(Work order)
Nothing below is to be printed except the lines between the line holding "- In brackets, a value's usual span" and the line holding "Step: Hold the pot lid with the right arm", inclusive, each exactly as it appears.

(Collected data)
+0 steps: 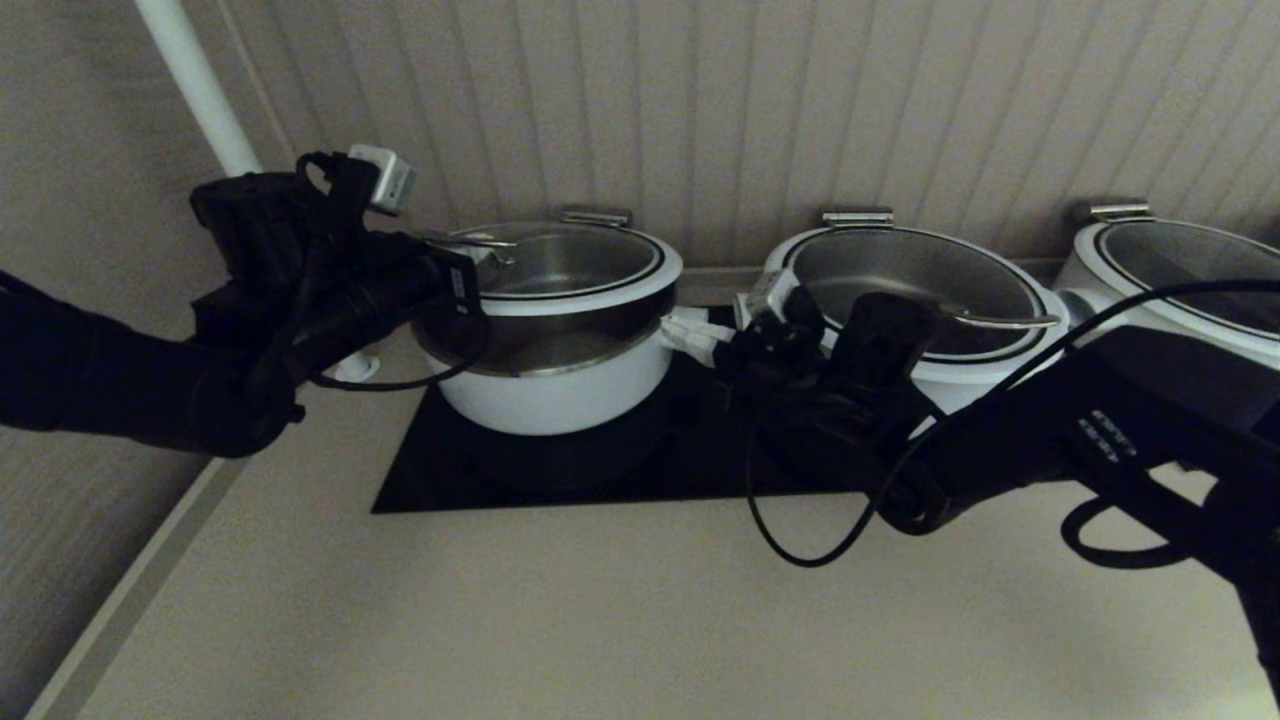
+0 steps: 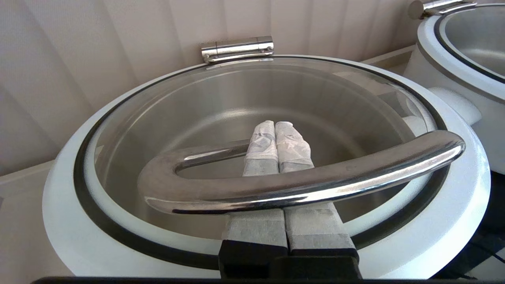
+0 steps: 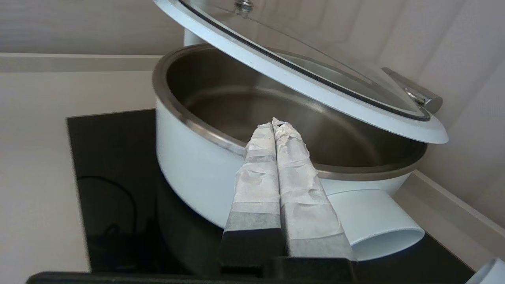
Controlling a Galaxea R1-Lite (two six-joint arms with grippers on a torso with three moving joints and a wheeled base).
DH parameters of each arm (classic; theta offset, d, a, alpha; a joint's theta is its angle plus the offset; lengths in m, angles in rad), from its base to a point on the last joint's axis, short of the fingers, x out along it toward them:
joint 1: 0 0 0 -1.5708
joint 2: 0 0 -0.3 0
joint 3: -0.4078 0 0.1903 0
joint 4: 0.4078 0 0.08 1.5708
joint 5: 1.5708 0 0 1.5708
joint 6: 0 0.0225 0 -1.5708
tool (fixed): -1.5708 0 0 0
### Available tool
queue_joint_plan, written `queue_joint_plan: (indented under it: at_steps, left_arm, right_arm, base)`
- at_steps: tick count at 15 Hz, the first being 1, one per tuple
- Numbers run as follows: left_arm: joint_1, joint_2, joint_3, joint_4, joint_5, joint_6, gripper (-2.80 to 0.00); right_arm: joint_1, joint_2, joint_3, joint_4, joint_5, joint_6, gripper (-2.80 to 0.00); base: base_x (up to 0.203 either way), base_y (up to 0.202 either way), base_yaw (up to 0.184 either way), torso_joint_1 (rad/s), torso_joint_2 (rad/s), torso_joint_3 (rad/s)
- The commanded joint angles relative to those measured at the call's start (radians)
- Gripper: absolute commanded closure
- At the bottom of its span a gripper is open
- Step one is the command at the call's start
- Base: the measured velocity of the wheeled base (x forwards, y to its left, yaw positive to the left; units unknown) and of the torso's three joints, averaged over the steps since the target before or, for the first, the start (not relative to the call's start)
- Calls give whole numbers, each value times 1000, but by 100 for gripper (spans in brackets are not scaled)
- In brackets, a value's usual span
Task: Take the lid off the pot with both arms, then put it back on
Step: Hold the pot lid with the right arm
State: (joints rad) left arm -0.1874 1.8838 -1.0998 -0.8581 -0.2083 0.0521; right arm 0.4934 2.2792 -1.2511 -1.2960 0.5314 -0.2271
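The lid (image 1: 600, 293) is raised and tilted above the pot (image 1: 560, 392), with a gap showing the pot's steel inside. My left gripper (image 1: 480, 255) is shut, its fingers (image 2: 292, 146) slid under the lid's steel wire handle (image 2: 315, 185), which rests across them. The glass of the lid (image 2: 276, 90) lies beneath them. My right gripper (image 1: 692, 335) is shut and empty at the pot's right side. Its fingertips (image 3: 256, 142) reach over the pot's rim (image 3: 189, 126), beside the white side handle (image 3: 375, 221) and below the lifted lid (image 3: 315, 85).
Two like white pots with lids stand to the right (image 1: 900, 280) and far right (image 1: 1180, 270). The pots sit on a black cooktop (image 1: 450, 480) against a ribbed wall. A white pole (image 1: 200, 90) rises at the back left. The counter's edge runs down the left.
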Motion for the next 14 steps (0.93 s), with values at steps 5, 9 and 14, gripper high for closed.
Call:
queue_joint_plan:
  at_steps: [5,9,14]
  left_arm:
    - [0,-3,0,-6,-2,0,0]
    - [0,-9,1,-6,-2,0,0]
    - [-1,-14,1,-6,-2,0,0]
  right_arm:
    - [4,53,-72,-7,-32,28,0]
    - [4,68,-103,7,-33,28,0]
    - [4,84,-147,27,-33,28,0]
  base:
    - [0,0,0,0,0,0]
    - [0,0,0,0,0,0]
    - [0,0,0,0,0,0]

(Response box)
- In brackets, a value's usual span
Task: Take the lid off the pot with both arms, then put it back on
Step: Hold the pot lid with the right arm

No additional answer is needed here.